Doing the maths, the detectives worked out that Mammy Martine must be well over 70, although she looks much younger (55-60).
While relaxing for the evening in the Absinthe House with their beverages of preference, the detectives were approached by a pair of Black Hand thugs, who told them that Mike the Stick was aware of their visit to Mammy Martine, and wanted to see them. The mafia goons were fairly threatening in their manner, and one stubbed his cigarette out in Doc LeBoeuf's drink, almost prompting a fight, before a display of Prof Gordon's telekinesis device reminded them of who they were dealing with.
The next day the detectives trawled the newspapers for a high end interior decorator they could consult about a restoration project for LeRalf. Their real purpose was seeking information on any antique African masks that might be held privately in New Orleans by wealthier residents. This pointed them in the direction of the house of former Senator for Louisiana Byron Cruzet, sitting between Washington Avenue and Felicity Street in Uptown. The detectives now knew that the Cruzets collected African art and had a mask fitting the description of those they were hunting in a glass case.
|The Cruzet mansion|
Downstairs, LeBoeuf confronted the intruder who was in the process of climbing in a back window. This proved to be Cisek, the owner of the Emporium, who promptly fled. The elderly butler was advised to call the police, and Gordon posed as the dispatch officer on the other end of the line, ensuring no police were actually summoned.

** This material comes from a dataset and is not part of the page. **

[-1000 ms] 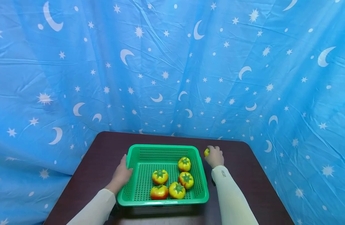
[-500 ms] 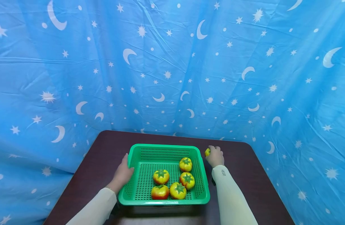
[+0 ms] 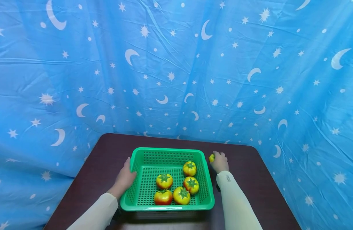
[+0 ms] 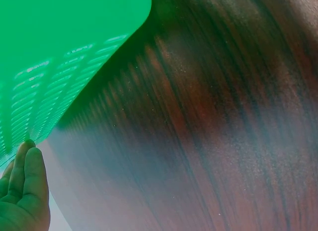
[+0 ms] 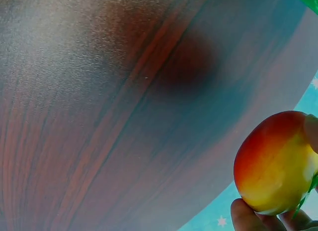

Now equipped with the mask (which only seems to whisper to De Ville, and not the others), the detectives travelled to Prof Gordon's lab, where De Ville put the mask on (after his colleagues took the precaution of tying him into his chair). Looking through the eyes of the mask, De Ville could see that he seemed to be standing in a wooden canoe in the middle of a huge swamp, under a strange, kaleidoscopic sky, similar to the one he saw in the red church painting in Mammy Martine's house (see 'Meeting Mammy Martine'). De Ville has stashed the mask in a safety deposit box at the First Bank of the Confederacy in the Central Business District.
That evening, the detectives visited Sanzone's, the Sicilian restaurant controlled by the Black Hand, where they met with Mike the Stick. Although initially unhappy with them for visiting Mammy Martine, the Stick seemed more relaxed when Gordon told him of the shooting of Martine's son, Bon Bon Lescartier, in a previous episode. He seemed to know the square root of nothing about the masks, but given the Red Sect's interest in acquiring them, told the detectives he would be keen to obtain them himself. He accepted that they could borrow them first, but scoffed at any occult powers they might have.
De Ville fuzzily recalls meeting Marburg and speaking with him shortly before De Ville was shot and killed himself. This would have been in 1934. Private investigator Gavin Phillips was also present at that meeting. The Stick says he knows of Phillips but says he has not done any work for the Black Hand.
To be continued...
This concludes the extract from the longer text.